With any audience, Berry is always “very approachable and very engaging,” says Nicki Manion, a program manager for Rose-Hulman’s educational outreach who collaborates with Berry on professional development workshops for teachers.
“I have to go where people are,” Berry says. “I get robots in front of people who are historically marginalized and would normally not have access to these technologies.”
This past summer, for example, Berry shared her robots with children from about three to 10 years old at all of the dozens of branches of the Indianapolis Public Library. To understand the three main pillars of robotics—sense, plan, act—the kids learned how the robots use a sonar, microphone, and speaker in order to see, hear, and talk. Notably, at the end of each presentation, the kids got to play and interact with the robots.
Last year, as part of an IEEE Education Society Initiative, Berry brought her robots to the streets globally. After grad students in countries such as Costa Rica, Niger, and Uganda received parts in the mail, Berry showed them the basics of building and programming robots.
Online Community and Writing
Berry hasn’t set out on her pedagogic journey all on her own, she says. In 2020, she cofounded Black in Engineering and Black in Robotics—part of the Black in X network comprising more than 80 organizations that support the work of Black professionals in STEM. For Berry, it’s no coincidence that Black in X emerged early in the pandemic. “There were a lot of bad things about the pandemic, but because we were all home and on social media, we were able to connect and find each other and form these organizations that, five years later, are still going,” she says.

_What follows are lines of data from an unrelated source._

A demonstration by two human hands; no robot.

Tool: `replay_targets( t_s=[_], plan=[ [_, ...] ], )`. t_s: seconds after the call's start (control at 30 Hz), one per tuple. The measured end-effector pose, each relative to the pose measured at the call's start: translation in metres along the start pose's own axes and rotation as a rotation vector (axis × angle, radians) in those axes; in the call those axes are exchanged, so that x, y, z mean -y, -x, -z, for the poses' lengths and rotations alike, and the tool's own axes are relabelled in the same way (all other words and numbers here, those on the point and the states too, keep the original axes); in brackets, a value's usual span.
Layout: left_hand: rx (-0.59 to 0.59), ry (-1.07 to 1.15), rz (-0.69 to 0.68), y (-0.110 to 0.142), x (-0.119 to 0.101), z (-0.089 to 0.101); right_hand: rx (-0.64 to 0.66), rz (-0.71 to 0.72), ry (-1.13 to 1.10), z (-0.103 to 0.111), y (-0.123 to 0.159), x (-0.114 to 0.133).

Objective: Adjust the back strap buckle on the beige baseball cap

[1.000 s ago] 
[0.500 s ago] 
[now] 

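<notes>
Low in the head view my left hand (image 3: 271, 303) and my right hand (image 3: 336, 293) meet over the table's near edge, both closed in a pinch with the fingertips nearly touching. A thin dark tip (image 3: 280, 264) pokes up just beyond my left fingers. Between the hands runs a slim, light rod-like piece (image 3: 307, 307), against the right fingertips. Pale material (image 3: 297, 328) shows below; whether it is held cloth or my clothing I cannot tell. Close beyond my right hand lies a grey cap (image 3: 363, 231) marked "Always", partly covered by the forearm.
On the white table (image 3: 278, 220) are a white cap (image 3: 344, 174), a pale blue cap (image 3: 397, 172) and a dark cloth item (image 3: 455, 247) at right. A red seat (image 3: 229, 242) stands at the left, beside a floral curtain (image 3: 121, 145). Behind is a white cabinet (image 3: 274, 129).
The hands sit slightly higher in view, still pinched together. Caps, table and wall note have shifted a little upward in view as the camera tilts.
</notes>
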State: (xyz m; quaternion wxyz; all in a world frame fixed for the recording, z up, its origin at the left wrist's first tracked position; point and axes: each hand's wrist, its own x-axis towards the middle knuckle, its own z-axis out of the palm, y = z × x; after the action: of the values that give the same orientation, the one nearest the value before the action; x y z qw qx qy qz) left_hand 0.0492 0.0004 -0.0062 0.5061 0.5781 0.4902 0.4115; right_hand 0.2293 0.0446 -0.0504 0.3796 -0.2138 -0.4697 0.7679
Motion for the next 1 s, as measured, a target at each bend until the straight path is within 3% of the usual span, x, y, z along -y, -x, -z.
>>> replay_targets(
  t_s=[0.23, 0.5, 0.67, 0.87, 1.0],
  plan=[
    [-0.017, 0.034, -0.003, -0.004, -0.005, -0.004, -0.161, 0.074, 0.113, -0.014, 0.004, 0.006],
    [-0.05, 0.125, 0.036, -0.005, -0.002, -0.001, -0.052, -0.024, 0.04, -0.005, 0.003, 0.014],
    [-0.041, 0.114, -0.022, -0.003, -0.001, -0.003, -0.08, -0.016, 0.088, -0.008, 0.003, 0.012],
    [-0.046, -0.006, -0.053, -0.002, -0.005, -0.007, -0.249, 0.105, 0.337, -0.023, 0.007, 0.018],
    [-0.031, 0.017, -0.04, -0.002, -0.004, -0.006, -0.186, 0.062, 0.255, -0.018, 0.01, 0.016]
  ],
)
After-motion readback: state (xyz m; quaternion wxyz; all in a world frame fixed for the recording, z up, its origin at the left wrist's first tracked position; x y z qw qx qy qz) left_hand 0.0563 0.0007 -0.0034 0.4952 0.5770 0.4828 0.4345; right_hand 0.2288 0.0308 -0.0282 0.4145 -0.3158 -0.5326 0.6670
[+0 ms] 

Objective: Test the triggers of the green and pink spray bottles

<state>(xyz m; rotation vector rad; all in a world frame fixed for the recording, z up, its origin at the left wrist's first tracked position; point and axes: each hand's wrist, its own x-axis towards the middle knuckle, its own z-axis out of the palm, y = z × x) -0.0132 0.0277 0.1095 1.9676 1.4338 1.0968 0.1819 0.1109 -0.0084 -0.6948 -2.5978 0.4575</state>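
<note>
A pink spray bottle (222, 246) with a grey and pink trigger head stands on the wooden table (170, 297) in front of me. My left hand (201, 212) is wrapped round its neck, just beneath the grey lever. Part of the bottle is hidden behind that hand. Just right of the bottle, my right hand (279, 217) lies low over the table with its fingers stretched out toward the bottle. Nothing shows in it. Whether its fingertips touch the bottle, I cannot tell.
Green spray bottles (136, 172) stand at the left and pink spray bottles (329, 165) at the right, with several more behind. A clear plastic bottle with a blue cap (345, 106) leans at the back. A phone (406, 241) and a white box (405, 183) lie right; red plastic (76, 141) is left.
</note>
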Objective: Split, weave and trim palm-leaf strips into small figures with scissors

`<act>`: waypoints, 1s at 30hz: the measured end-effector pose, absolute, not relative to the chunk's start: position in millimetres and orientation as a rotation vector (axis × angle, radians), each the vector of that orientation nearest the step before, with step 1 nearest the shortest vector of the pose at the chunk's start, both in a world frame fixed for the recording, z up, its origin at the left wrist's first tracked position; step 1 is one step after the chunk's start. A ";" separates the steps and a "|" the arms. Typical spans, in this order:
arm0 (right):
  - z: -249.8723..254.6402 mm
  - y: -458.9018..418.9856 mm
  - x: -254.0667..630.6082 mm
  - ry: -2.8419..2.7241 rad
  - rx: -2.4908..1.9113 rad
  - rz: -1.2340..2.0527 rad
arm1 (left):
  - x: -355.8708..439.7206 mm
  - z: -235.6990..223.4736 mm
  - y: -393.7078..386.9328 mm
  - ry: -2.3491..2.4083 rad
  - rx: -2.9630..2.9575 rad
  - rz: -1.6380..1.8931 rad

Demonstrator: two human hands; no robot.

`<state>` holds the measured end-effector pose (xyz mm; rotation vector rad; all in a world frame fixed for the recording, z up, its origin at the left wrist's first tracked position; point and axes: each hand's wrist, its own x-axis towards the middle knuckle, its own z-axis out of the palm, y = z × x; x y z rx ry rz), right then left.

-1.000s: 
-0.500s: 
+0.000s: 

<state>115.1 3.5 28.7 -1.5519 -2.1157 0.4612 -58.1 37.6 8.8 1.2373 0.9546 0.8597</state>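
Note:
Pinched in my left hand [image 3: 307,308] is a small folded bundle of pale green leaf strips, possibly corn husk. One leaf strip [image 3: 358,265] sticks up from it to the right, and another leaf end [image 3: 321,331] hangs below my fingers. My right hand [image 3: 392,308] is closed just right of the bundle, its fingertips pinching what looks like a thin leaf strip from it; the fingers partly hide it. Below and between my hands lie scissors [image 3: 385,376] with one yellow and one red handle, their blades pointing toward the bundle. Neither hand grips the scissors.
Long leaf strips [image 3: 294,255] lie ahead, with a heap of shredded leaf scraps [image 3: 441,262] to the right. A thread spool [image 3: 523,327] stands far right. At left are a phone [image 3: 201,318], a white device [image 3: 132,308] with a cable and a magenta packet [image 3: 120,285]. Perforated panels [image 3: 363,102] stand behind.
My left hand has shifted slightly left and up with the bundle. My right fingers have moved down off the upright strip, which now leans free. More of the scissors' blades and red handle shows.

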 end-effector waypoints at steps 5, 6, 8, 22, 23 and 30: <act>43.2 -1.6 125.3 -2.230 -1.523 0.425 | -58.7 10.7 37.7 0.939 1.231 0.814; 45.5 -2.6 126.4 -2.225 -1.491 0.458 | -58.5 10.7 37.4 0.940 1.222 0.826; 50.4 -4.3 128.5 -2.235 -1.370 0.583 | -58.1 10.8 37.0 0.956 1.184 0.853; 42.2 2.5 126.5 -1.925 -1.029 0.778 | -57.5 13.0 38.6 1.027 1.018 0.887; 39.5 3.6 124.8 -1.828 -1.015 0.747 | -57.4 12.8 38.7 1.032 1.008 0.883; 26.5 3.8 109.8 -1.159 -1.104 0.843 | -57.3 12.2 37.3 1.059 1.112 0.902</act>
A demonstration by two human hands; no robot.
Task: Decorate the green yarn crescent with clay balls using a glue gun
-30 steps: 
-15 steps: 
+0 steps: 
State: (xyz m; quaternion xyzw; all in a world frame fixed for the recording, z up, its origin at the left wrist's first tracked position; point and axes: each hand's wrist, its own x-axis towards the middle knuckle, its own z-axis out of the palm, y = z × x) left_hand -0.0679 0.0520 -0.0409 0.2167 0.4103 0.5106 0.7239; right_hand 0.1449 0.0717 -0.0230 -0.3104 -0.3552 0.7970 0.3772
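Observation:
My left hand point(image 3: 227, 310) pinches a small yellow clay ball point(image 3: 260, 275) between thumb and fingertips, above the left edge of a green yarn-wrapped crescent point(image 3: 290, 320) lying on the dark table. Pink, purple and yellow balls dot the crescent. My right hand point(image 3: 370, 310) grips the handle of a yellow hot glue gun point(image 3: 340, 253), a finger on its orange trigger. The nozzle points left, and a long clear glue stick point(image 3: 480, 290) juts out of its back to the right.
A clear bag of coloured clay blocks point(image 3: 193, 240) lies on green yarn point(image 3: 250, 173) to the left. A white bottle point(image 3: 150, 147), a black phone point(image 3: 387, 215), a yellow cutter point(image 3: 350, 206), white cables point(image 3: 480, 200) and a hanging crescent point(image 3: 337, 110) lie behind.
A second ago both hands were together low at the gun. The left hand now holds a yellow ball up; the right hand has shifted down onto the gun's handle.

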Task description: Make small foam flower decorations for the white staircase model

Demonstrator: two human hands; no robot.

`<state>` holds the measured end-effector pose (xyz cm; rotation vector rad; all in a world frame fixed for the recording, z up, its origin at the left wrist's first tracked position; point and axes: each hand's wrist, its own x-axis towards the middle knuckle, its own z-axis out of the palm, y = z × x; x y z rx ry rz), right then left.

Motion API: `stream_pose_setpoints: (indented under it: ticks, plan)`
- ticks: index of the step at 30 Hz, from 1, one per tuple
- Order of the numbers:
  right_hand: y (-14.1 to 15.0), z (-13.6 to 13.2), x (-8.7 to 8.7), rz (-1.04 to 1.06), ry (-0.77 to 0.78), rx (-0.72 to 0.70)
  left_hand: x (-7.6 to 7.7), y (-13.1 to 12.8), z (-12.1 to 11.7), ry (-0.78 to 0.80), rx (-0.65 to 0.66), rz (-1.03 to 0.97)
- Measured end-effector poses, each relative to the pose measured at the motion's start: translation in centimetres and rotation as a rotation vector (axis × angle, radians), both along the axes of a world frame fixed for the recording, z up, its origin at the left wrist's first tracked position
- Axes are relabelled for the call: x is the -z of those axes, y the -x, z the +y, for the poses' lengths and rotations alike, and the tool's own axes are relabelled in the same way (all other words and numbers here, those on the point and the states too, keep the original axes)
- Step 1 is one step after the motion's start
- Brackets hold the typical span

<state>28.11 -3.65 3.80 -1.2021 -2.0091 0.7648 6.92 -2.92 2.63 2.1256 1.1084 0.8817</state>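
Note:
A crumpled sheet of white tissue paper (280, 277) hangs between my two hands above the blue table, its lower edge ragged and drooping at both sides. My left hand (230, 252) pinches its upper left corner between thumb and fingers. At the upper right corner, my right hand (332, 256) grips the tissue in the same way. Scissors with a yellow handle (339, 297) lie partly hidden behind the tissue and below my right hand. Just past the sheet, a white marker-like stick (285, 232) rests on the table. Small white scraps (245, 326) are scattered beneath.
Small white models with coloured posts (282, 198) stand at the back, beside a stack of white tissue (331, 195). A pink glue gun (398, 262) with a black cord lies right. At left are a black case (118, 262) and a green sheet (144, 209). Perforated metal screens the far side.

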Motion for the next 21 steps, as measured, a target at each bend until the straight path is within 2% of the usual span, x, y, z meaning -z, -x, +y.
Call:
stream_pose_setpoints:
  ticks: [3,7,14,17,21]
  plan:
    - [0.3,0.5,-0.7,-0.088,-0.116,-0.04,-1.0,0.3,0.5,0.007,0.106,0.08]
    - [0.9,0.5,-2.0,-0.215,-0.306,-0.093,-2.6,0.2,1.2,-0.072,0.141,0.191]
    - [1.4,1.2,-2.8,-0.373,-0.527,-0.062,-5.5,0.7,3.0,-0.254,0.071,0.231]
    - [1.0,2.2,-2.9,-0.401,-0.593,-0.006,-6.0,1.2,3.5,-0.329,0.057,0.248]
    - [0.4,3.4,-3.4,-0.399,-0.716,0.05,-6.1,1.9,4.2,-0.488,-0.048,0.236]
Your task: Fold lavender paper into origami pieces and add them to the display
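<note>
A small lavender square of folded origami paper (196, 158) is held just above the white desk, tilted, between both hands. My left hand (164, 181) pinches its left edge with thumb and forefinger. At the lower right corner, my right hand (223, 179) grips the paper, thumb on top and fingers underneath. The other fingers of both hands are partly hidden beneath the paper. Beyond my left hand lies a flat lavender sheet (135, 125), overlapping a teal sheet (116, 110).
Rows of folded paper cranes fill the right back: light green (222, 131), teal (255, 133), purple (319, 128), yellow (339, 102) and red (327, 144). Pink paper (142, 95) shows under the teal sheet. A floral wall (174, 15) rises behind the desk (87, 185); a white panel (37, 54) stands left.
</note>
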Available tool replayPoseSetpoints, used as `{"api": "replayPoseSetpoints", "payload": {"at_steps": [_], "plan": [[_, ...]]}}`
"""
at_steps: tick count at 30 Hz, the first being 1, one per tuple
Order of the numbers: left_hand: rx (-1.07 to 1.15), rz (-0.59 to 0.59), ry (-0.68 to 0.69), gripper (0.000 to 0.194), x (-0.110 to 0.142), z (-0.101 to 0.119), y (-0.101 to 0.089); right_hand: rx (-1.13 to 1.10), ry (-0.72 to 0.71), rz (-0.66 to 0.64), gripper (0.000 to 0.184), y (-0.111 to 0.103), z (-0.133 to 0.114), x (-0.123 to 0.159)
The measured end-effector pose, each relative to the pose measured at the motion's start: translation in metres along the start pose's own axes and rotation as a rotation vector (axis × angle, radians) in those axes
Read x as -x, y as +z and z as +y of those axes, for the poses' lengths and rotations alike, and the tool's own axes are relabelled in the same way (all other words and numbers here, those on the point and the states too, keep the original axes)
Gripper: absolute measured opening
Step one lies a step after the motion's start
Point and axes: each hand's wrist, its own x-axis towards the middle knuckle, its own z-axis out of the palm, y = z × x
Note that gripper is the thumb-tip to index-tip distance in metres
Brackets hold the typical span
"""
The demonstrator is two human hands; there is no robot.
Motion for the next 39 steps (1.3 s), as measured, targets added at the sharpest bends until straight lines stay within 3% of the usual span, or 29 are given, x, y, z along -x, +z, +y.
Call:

Her professional turning point toward more community-oriented service has led to several accolades, she says: “That was when I started to earn these awards I had never been considered for before.” In 2023, the IEEE Robotics and Automation Society awarded Berry the prestigious Undergraduate Teaching Award for her contributions to multidisciplinary robotics education and leadership in diversifying STEM. She has also been recognized by the Society of Women Engineers and AnitaB.org.
Children’s books like the series Berry wrote help get kids interested in STEM.Rebellion LIT
On top of her outreach and community work, Berry finds time to write children’s books—work that also has its roots in the pandemic. During that time, Berry woke up from a dream and remembered only the title of a children’s book she knew she had to write: There’s a Robot in My Closet. The book spawned a series, which features kid protagonists learning how to program robots and developing their problem-solving skills. (Berry also writes STEM-centered romance novels for adults under the pseudonym Carlotta Ardell. The heroine of her book Elevated Inferno, Berry says, struggles with the expectation to flawlessly juggle work and life—an expectation that falls more heavily on women, she finds.)
While balancing her many personal and professional interests, Berry says, she maintains a clear-eyed pursuit of her professional mission: helping people of diverse backgrounds “see themselves as not just consumers of technology but creators of technology.”